Un peu d’histoire
Si certains chercheurs font remonter les racines de la morale laïque à Aristote et aux sophistes du siècle de Périclès, tels Protagoras d'Abdère, Pyrrhon ou Arcésilas, le concept de laïcité tel que nous le connaissons aujourd'hui trouve son origine chez les philosophes des Lumières (Diderot, d'Holbach, Montesquieu, Voltaire ...). Au-delà de son engagement en faveur d'une séparation des Eglises et de l'Etat et pour des services publics impartiaux, le mouvement laïque s'est investi, depuis, dans la conquête des droits sociaux (suffrage universel, école publique gratuite et obligatoire, sécurité sociale, droit au logement) et celle des droits individuels (planning familial, IVG, droit de mourir dans la dignité, bioéthique).
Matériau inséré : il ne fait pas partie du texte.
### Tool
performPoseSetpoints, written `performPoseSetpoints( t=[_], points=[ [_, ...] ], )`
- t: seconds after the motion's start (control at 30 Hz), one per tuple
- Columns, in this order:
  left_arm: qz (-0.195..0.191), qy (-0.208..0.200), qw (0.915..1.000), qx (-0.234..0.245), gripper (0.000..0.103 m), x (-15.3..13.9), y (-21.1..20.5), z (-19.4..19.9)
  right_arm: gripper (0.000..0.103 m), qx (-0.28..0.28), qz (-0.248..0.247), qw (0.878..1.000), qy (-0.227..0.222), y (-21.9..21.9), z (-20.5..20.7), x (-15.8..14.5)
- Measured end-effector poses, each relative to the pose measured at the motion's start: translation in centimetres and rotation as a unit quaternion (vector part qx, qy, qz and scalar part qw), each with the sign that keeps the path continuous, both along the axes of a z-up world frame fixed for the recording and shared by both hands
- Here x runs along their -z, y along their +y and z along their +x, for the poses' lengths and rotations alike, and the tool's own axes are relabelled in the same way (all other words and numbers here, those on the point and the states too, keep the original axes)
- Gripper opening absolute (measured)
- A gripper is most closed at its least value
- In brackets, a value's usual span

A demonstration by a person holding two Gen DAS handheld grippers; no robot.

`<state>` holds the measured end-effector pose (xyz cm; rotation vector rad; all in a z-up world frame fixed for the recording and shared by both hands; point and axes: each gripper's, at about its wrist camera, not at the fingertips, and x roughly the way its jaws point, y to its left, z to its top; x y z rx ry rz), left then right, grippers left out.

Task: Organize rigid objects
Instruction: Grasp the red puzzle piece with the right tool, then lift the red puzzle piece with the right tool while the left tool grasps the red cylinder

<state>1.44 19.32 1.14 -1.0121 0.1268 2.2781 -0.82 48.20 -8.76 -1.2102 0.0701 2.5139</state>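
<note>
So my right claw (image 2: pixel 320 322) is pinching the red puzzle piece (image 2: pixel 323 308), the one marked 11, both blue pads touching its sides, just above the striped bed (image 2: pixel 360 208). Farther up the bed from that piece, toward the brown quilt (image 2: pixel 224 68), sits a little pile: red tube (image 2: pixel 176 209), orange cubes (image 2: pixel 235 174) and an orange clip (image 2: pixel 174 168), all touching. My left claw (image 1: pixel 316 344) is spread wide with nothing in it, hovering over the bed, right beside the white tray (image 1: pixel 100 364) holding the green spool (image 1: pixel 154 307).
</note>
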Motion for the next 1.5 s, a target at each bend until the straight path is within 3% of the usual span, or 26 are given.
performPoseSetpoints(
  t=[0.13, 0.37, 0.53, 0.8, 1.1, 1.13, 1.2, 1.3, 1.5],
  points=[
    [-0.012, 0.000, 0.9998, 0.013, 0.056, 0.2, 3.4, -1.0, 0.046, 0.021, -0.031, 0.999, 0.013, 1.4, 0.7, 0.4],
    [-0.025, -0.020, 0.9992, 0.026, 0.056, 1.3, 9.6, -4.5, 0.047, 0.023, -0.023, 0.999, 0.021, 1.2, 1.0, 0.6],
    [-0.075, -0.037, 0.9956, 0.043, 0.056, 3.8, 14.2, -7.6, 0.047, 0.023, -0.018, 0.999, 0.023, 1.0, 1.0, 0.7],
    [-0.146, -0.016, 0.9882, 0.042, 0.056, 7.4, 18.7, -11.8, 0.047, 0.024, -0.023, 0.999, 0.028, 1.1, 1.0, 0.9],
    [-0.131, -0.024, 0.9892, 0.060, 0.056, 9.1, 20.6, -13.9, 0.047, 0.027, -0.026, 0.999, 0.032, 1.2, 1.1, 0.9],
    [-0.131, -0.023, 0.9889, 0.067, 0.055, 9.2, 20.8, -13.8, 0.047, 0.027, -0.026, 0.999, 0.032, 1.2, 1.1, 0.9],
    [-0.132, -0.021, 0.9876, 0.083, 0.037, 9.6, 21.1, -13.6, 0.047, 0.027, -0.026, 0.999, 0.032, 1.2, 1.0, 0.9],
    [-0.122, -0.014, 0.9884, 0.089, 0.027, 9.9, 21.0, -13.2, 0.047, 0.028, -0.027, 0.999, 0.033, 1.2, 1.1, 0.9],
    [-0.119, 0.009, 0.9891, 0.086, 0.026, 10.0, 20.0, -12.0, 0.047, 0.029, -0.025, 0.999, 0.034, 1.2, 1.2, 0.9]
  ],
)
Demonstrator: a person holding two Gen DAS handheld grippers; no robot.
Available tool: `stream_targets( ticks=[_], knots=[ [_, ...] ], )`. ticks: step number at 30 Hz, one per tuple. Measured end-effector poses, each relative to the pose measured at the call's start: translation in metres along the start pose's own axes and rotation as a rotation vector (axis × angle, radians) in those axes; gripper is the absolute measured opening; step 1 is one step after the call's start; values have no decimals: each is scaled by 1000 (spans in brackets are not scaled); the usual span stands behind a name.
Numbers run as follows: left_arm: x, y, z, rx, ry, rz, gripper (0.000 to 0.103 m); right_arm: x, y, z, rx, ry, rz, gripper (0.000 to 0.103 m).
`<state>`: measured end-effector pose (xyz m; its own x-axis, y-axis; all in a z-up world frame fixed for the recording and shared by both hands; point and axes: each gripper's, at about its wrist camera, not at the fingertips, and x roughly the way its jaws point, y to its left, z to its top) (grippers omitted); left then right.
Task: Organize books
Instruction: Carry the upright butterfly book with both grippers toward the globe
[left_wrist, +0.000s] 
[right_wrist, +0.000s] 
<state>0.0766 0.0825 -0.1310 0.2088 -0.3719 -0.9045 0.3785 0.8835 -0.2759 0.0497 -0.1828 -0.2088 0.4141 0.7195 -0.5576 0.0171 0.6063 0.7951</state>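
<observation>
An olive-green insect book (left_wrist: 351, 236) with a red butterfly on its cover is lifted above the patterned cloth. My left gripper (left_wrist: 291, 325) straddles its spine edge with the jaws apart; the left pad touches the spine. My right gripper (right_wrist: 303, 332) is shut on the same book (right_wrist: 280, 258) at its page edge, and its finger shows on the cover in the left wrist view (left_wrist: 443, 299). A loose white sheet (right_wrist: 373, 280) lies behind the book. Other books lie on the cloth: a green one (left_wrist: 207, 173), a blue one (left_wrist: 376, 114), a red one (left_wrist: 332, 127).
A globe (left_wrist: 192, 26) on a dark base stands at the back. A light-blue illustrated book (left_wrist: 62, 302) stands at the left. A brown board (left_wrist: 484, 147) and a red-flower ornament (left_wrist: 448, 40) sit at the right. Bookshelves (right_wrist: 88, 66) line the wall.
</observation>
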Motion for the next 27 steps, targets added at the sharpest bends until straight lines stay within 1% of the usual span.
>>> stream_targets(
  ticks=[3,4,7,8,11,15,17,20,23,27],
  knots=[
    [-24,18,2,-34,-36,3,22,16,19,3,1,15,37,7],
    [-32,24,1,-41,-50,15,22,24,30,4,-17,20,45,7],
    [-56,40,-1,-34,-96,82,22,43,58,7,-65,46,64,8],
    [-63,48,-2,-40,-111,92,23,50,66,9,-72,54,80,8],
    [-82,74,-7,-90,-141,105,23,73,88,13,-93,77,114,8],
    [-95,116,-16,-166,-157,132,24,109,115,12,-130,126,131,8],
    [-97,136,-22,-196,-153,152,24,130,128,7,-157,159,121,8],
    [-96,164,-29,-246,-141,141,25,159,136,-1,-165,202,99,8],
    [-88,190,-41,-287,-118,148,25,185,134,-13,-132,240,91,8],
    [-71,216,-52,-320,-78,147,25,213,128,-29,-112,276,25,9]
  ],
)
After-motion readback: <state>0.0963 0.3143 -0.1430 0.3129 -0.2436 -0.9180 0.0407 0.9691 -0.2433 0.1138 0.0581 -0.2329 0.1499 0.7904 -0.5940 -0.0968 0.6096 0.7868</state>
En Belgique, la laïcité et plus spécifiquement la coupole CAL existe depuis 1969. Elle est née du rassemblement d'une série d'associations afin de répondre au besoin, pour notre société, de disposer d'un organisme représentatif de la "communauté non-confessionnelle". C'est-à-dire, l'ensemble des citoyens qui estiment que l'Etat doit être impartial et que les croyances, religions et options philosophiques sont du seul ressort de la sphère privée.
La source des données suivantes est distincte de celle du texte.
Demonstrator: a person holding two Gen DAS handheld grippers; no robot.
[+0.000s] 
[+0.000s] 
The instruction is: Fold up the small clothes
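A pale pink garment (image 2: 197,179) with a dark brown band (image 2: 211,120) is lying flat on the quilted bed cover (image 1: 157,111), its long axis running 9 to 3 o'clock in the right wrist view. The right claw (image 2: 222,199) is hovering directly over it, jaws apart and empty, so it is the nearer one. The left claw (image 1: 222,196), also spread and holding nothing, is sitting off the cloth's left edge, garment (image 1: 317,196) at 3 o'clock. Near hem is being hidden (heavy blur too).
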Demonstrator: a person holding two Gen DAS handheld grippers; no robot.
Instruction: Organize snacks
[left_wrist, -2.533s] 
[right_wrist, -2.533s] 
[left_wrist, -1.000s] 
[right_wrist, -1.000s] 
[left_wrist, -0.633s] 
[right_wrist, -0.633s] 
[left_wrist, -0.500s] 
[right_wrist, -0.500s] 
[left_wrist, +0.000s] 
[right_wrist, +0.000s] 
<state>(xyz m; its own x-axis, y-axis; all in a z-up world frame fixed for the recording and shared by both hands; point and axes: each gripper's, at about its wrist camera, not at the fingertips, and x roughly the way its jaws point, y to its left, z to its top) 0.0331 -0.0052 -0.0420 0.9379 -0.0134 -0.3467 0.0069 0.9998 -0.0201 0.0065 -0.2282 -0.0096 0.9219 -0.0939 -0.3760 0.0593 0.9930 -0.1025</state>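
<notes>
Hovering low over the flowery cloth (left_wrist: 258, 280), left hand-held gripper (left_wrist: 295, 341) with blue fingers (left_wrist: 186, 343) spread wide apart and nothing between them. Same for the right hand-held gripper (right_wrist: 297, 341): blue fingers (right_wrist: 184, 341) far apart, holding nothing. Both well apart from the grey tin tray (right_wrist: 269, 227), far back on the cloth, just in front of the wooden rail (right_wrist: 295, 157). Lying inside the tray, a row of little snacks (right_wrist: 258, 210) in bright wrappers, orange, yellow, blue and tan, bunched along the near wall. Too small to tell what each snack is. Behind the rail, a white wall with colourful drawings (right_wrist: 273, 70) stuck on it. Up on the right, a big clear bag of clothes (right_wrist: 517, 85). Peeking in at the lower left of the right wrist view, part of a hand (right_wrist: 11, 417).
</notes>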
L’institution se structure et œuvre à sa reconnaissance dans la Constitution Belge, acquise en 1993. Le CAL se base sur des entités territoriales, globalement calquées sur la répartition des provinces belges, avec une particularité en Hainaut : deux régionales se partagent les parties orientales et occidentales. Soit deux régionales pour une seule province. Chaque régionale Bruxelles-Laïque, le CAL Liège, le CAL Brabant Wallon, le CAL Luxembourg, le CAL Charleroi et Picardie Laïque, fédère une série d’associations locales, généralement présentes dans les villes et villages.